DATA SEGMENT:
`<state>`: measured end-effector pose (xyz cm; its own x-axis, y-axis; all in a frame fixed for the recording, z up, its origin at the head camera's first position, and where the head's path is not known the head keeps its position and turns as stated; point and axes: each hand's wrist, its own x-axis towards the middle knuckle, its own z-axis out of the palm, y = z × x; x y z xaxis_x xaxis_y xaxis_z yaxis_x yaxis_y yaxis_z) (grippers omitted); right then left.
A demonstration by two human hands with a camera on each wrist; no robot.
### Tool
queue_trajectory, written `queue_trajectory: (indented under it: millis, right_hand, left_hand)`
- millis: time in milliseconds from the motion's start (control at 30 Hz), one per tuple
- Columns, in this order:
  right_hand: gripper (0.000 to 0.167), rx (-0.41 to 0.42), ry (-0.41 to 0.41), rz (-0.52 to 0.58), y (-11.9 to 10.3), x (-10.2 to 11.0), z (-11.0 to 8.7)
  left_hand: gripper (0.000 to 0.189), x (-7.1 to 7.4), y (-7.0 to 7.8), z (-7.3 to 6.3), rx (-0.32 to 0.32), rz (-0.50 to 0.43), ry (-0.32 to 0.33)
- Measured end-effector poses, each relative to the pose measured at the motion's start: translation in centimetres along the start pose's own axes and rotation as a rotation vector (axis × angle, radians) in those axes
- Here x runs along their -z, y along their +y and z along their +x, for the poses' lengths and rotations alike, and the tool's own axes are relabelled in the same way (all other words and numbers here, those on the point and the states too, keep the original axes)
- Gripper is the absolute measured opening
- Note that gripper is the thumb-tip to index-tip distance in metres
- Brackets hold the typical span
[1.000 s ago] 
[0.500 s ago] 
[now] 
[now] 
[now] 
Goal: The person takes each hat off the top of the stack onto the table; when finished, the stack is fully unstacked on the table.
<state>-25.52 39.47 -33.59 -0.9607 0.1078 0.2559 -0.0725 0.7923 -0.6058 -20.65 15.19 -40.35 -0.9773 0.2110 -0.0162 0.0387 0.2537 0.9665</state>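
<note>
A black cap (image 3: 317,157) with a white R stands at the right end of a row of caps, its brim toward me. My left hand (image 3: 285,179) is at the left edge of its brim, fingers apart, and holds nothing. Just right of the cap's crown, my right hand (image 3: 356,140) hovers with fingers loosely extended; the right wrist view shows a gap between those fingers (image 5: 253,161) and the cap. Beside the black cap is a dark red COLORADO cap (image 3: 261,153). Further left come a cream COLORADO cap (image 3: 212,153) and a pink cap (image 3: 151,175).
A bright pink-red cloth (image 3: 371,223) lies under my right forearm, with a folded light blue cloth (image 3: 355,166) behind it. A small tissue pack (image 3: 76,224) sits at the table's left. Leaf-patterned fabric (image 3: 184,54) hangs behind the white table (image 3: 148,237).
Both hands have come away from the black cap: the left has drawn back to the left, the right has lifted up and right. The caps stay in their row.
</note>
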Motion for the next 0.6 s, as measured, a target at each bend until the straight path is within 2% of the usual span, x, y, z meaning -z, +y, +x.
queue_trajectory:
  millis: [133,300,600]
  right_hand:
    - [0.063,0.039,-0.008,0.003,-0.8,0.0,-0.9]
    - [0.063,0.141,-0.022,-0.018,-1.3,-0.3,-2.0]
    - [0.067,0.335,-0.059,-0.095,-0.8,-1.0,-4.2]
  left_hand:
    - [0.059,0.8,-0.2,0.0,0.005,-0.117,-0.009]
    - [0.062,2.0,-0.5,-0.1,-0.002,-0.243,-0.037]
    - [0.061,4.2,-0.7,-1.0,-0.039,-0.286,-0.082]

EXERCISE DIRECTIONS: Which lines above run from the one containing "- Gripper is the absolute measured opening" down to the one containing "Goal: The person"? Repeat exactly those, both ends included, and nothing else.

EXERCISE ANSWER:
- Gripper is the absolute measured opening
- Note that gripper is the thumb-tip to index-tip distance in metres
- Brackets hold the typical span
[1.000 s ago] 
[0.500 s ago] 
[now] 
[now] 
[now] 
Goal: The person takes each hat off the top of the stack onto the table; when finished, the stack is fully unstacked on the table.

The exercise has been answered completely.